The current National Genomic Test Directory for Cancer specifies the genomic tests commissioned by the NHS in England for cancer, the technology by which they are available, and the patients who will be eligible to access testing. The Genomic Test Directory for Cancer is sub-divided into Adult Solid Tumours, Neurological Tumours, Sarcomas, Haematological Cancer and Paediatric Tumours.

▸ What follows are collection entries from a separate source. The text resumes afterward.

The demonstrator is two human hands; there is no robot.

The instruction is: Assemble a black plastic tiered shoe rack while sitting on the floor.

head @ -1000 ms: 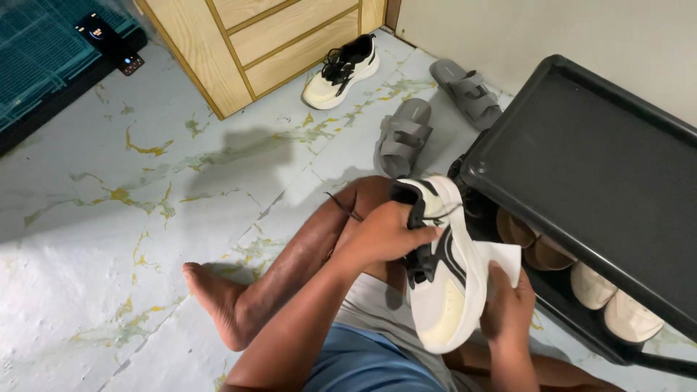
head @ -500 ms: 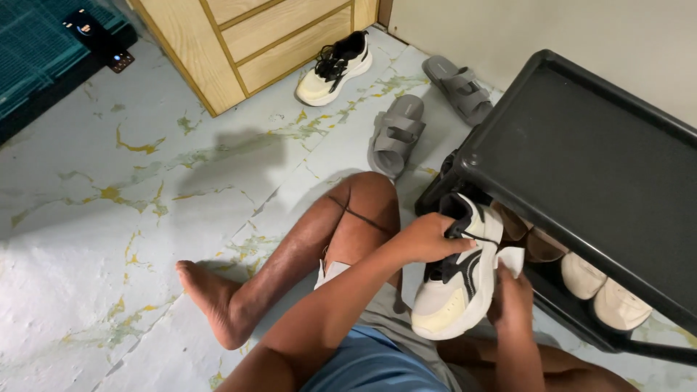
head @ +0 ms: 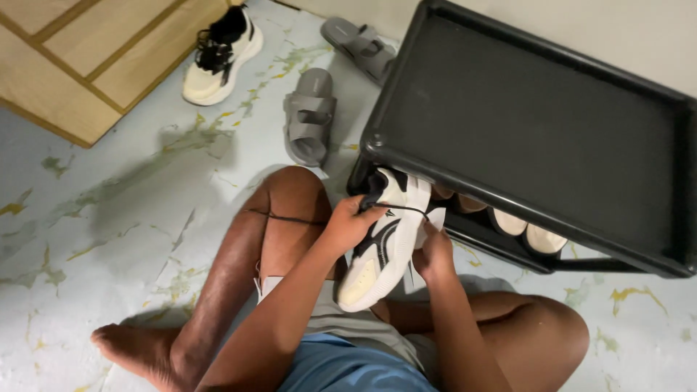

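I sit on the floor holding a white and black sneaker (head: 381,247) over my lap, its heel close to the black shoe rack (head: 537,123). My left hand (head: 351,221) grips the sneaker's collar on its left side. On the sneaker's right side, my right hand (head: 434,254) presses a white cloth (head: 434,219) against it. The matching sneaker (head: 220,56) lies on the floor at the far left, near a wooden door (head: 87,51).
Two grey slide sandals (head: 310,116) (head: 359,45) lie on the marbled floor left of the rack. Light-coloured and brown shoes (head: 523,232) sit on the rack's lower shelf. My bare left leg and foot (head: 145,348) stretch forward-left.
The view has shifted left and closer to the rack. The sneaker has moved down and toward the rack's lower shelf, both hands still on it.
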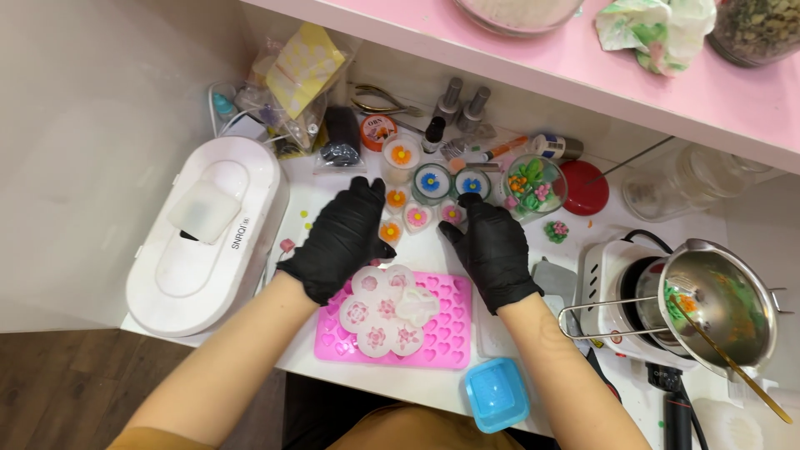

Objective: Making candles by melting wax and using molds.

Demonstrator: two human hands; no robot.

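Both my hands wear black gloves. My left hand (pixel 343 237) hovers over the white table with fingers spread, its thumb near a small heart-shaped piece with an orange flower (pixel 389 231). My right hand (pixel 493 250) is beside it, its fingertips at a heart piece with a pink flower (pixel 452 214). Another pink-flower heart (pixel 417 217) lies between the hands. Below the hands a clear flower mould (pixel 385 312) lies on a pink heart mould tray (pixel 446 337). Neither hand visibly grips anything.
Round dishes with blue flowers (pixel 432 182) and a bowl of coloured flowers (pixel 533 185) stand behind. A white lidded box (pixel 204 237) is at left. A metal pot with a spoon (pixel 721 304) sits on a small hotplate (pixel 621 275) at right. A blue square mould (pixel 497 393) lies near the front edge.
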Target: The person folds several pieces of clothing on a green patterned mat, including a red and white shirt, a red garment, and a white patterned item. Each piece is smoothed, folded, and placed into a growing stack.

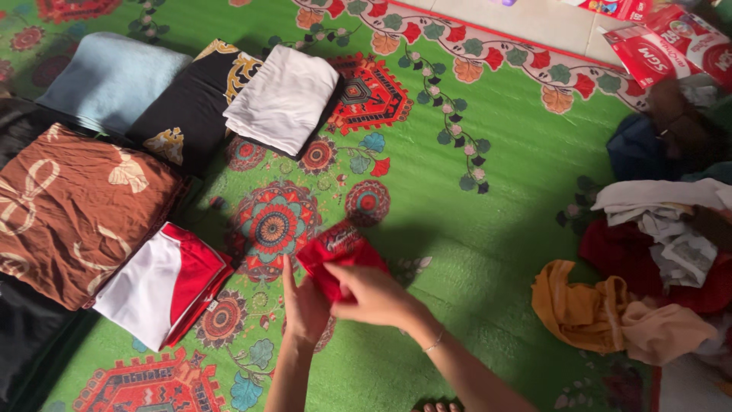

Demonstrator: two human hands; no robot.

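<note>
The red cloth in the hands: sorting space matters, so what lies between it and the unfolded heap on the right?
Only bare green mat separates the red cloth from the heap, in the head view.

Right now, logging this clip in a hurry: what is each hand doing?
Left hand: closed on the small red cloth.
Right hand: closed on the same cloth.

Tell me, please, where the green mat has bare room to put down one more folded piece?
The widest bare patch of the mat lies between the white folded cloth and the unfolded clothes heap. A smaller one is just beyond the hands, which hold a red cloth. The left side is crowded: brown cloth and red-white garment lie close together.
</note>
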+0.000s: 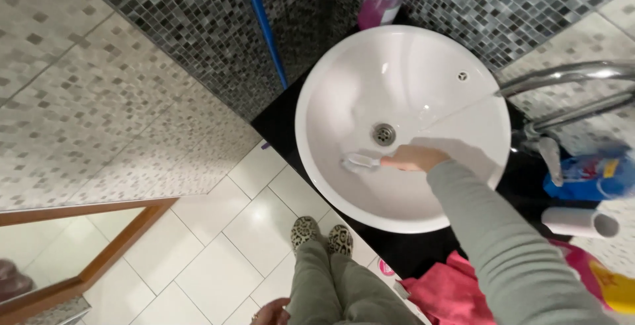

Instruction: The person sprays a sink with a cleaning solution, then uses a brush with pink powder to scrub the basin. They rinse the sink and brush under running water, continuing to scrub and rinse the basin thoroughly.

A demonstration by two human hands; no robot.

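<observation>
While the right hand is closed around a small brush inside the white basin, these are the points where trouble could start:
Grip: fingers wrapped together on the brush handle, bristle end pressed to the wet bowl just beside the drain; a slick handle could twist loose, in my judgement
Water: a thin stream runs from the chrome tap into the bowl, so hard strokes could fling drops onto the black counter
Sleeve: the grey cuff hangs over the bowl and could get soaked
Left hand: low by the leg at the frame's edge, holding nothing that I can see; grip unclear
Floor: white tiles under the slippers would turn slippery if splashed
Counter edge: pink cloth and paper roll lie near the elbow, which could knock them off
</observation>
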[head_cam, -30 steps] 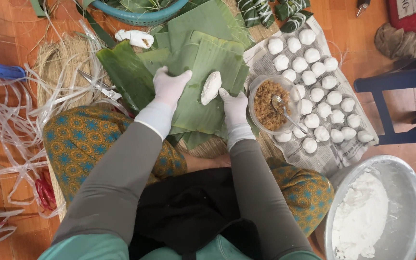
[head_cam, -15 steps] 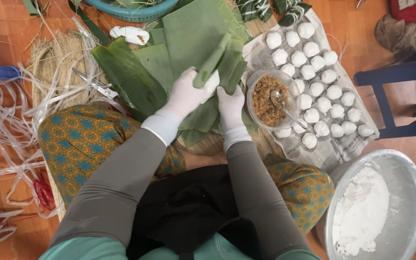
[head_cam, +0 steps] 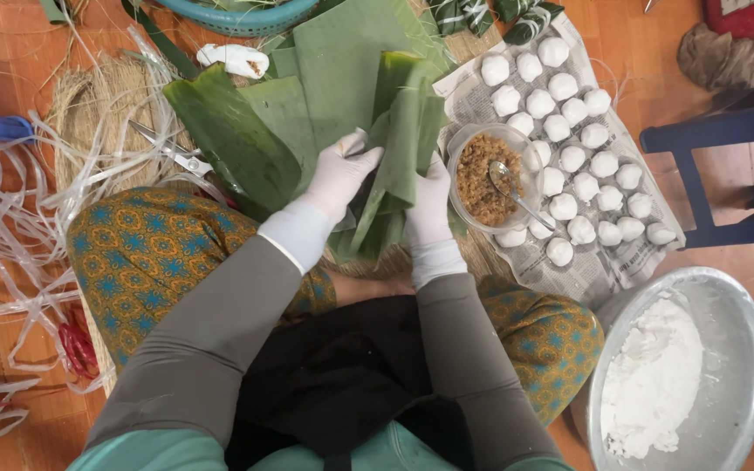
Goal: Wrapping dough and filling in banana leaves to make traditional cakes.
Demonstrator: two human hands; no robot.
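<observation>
While both gloved hands — left hand, right hand — clasp the folded banana leaf, its edges stay closed — filling bowl adjacent.

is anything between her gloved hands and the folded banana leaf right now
Nothing visible. The left hand and right hand both press directly on the folded banana leaf, one on each side.

Leaf once flat with white dough showing, now folded lengthwise into a long roll, dough hidden inside, both hands closed on its sides, left hand, right hand
</observation>
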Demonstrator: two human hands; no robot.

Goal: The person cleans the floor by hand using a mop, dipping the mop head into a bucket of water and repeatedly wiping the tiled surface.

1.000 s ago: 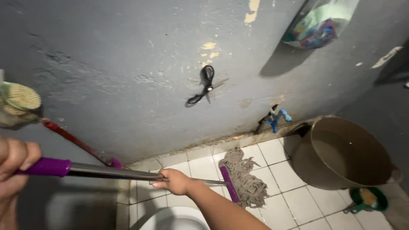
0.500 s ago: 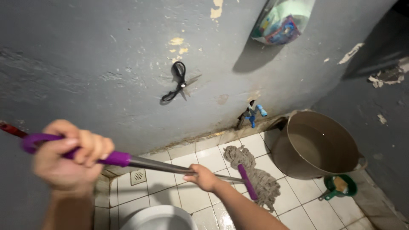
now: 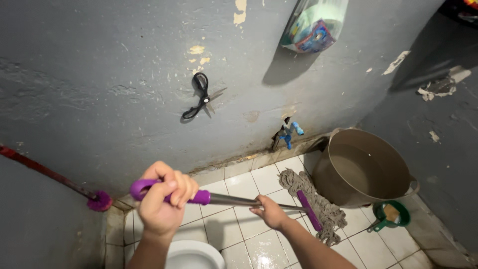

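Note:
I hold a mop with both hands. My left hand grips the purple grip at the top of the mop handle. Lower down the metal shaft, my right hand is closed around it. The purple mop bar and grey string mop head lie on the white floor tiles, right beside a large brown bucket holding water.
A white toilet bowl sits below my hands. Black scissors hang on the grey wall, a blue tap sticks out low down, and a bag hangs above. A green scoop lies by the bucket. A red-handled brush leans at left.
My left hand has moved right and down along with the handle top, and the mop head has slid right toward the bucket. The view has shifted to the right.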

The majority of tests within the Genomic Test Directory for Cancer are available within the Central and South Genomic Laboratory Hub (C&S GLH). Some specialised tests will be exported to other GLH laboratories within the Genomic Medicine Service network. Tests which are not listed on the Test Directory are not currently commissioned by NHS England. The process for requesting additions and updates to the Test Directory is detailed here.

For information regarding Whole Genome Sequencing for Cancer, please click here.

At West Midlands Regional Genetics Laboratory, we are committed to delivering the highest standards of genomic testing for our patients. Recently, additional genes have been added to the National Genomic Test Directory as clinical trial targets for some solid tumour indications. 

While we recognise the importance of testing these additional genes, the solid cancer team is currently optimising new processes and analytical pathways to ensure that we can safely and accurately deliver results for these targets. To maintain high standards of quality and fast turnaround times, this will involve significant updates to our bioinformatics, analytical and reporting strategies.

As such, we are not yet in a position to deliver testing for these additional genes. However, please be assured that we are committed to making these requests possible within the next 2-3 months.

Please note, our current analytical procedure for RNA targets means that we will continue to report any clinically relevant structural variants that we detect across the full scope of the NGS panel used. We will also continue with testing and reporting of genes included in the previous version of the test directory.

We appreciate your understanding as we make these necessary preparations to expand our testing capabilities. Please check back regularly for updates on our progress.